> [Assigned task]:
A word-for-word copy of the listing that follows is required.
*** Begin section ***
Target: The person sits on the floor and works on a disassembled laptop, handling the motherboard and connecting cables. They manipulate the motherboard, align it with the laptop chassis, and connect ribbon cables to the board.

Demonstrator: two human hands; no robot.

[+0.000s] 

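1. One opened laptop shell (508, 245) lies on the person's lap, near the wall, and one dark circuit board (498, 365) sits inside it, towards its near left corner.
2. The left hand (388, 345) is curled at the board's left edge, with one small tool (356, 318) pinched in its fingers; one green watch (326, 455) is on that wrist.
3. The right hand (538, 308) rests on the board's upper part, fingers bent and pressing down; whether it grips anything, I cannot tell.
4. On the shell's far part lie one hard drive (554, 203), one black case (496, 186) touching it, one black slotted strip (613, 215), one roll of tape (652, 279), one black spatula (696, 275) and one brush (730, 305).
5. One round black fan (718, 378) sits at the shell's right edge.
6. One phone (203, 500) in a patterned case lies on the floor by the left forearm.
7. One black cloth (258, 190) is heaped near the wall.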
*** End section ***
> [Result of the task]:
Target: The person sits on the floor and works on a disassembled laptop, handling the motherboard and connecting cables. They manipulate the motherboard, align it with the laptop chassis, and connect ribbon cables to the board.

Demonstrator: two human hands; no robot.

[+0.000s] 

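1. One opened laptop shell (508, 245) lies on the person's lap, near the wall, and one dark circuit board (498, 365) sits inside it, towards its near left corner.
2. The left hand (388, 345) is curled at the board's left edge, with one small tool (356, 318) pinched in its fingers; one green watch (326, 455) is on that wrist.
3. The right hand (538, 308) rests on the board's upper part, fingers bent and pressing down; whether it grips anything, I cannot tell.
4. On the shell's far part lie one hard drive (554, 203), one black case (496, 186) touching it, one black slotted strip (613, 215), one roll of tape (652, 279), one black spatula (696, 275) and one brush (730, 305).
5. One round black fan (718, 378) sits at the shell's right edge.
6. One phone (203, 500) in a patterned case lies on the floor by the left forearm.
7. One black cloth (258, 190) is heaped near the wall.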

With this, the output is complete.